Task prompt:
Search the entries below for "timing", and copy each line where it appears.

Dataset items:
——

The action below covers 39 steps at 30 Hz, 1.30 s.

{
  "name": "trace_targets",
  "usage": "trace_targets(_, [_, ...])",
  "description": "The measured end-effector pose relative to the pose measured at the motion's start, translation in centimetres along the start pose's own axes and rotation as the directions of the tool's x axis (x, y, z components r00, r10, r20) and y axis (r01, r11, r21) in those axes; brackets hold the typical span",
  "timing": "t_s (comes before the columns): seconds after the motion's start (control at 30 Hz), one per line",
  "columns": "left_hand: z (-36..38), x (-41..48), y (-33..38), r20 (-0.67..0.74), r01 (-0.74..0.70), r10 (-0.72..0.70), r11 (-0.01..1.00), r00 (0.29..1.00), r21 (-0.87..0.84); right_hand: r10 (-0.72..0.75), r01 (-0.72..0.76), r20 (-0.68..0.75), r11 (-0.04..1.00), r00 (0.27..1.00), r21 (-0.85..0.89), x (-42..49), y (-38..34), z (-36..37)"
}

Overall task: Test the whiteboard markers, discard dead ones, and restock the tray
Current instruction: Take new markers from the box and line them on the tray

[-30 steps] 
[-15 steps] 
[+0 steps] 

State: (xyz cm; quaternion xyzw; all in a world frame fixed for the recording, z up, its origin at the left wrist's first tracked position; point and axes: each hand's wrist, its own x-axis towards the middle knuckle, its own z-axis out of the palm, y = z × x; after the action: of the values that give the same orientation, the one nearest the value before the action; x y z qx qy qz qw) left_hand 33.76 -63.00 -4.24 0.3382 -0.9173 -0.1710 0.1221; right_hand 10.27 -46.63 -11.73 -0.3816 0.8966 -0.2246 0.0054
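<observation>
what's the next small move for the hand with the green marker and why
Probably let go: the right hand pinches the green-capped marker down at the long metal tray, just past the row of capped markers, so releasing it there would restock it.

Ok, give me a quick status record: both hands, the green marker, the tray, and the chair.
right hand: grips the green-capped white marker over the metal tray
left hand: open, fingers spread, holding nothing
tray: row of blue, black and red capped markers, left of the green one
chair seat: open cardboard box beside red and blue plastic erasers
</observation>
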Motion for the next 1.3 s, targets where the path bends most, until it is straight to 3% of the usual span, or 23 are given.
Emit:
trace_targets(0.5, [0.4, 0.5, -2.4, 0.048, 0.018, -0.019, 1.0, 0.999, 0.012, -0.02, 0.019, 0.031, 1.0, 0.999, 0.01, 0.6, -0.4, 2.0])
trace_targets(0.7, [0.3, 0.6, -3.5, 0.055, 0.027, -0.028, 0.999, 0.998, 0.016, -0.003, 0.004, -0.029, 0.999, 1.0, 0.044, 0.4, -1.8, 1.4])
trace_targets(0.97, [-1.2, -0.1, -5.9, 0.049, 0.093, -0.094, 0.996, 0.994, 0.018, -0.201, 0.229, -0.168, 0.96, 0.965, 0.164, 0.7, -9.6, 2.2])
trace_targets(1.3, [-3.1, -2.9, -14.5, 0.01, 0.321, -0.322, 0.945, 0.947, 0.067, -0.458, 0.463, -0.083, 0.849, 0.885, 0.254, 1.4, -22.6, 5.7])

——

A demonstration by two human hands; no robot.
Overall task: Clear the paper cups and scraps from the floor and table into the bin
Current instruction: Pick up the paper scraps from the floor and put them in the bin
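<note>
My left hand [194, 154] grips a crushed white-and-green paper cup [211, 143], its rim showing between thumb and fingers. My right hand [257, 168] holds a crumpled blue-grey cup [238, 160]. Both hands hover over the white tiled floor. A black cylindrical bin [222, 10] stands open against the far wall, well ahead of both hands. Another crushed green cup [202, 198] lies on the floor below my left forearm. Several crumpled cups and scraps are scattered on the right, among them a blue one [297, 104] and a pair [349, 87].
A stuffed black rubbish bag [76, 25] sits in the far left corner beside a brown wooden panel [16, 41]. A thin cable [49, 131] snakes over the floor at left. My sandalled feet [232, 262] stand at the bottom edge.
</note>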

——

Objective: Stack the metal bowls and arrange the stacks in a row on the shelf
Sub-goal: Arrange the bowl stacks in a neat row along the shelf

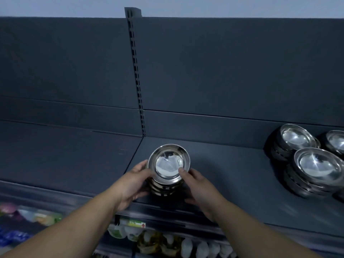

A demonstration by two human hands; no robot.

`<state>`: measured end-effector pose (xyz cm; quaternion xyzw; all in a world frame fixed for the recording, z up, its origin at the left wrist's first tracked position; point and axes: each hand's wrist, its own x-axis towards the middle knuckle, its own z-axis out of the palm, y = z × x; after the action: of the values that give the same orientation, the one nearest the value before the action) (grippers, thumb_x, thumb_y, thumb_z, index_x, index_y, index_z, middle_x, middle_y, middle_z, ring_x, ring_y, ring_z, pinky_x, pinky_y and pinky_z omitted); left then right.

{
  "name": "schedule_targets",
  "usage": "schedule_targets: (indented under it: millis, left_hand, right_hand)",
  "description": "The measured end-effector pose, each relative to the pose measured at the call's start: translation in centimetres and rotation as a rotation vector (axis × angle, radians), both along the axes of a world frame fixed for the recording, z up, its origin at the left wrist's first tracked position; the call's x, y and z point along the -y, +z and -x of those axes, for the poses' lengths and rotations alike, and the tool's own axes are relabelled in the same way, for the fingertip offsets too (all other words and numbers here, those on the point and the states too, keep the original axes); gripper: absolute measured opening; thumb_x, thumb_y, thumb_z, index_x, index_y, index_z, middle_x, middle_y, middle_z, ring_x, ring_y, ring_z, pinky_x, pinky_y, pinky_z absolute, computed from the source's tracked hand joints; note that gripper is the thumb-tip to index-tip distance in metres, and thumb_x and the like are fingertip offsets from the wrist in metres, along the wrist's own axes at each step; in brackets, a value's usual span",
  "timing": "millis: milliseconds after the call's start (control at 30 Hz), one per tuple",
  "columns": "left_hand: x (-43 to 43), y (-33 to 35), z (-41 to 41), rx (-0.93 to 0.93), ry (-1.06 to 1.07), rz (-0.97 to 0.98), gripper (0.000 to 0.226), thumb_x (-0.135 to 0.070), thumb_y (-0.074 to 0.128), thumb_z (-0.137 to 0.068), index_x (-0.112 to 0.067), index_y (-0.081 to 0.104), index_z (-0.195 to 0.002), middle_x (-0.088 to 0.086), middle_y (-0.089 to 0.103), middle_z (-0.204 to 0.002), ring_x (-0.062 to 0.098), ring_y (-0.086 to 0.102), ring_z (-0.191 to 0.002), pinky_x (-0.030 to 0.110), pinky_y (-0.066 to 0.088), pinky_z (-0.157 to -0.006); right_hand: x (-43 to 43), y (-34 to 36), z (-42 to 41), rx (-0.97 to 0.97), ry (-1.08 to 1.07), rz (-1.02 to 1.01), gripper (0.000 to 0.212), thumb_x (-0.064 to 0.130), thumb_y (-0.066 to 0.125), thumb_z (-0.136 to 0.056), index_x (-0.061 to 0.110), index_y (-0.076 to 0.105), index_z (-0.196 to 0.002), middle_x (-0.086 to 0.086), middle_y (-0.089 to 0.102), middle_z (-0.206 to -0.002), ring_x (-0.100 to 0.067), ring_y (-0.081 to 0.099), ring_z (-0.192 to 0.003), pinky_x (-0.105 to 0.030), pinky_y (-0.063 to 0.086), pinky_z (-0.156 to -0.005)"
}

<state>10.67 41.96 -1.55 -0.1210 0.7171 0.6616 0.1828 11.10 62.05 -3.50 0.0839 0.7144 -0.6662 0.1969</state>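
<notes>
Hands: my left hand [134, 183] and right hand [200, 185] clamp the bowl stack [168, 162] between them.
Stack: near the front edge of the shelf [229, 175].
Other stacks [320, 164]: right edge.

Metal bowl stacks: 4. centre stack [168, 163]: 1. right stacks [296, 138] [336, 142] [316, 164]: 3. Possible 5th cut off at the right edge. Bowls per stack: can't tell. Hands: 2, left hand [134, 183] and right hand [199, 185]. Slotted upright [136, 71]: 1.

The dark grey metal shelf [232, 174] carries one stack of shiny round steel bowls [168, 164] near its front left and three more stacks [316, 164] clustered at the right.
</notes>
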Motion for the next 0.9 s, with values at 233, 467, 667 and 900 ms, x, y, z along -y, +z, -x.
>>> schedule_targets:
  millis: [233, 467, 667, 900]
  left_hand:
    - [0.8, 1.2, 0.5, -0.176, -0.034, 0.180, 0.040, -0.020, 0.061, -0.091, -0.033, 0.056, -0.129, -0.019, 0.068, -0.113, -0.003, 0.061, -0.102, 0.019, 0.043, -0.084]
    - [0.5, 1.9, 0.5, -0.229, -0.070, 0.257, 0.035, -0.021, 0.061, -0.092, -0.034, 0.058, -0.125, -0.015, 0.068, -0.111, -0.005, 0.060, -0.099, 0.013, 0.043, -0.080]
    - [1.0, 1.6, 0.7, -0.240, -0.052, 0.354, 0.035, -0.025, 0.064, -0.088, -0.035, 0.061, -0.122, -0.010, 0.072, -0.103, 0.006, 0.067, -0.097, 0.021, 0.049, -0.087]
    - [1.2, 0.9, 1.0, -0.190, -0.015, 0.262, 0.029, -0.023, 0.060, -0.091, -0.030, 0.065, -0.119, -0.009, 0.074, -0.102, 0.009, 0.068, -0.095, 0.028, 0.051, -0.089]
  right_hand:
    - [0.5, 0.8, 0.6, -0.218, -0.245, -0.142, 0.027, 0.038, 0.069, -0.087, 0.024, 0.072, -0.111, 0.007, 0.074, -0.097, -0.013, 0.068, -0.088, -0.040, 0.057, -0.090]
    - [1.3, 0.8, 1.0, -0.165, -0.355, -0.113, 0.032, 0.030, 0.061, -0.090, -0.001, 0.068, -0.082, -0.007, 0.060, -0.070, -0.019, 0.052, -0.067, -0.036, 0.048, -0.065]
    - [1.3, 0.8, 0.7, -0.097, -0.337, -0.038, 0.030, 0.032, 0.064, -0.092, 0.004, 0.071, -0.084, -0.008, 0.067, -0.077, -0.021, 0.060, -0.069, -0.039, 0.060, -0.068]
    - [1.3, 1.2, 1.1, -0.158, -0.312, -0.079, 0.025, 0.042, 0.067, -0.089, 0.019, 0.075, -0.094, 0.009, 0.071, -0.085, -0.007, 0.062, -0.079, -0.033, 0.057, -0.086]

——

Solution to this problem:
  "timing": "t_s (comes before the columns): seconds after the motion's start (control at 30 Hz), one per line",
  "timing": "millis: milliseconds after the call's start (control at 30 Hz), one per tuple",

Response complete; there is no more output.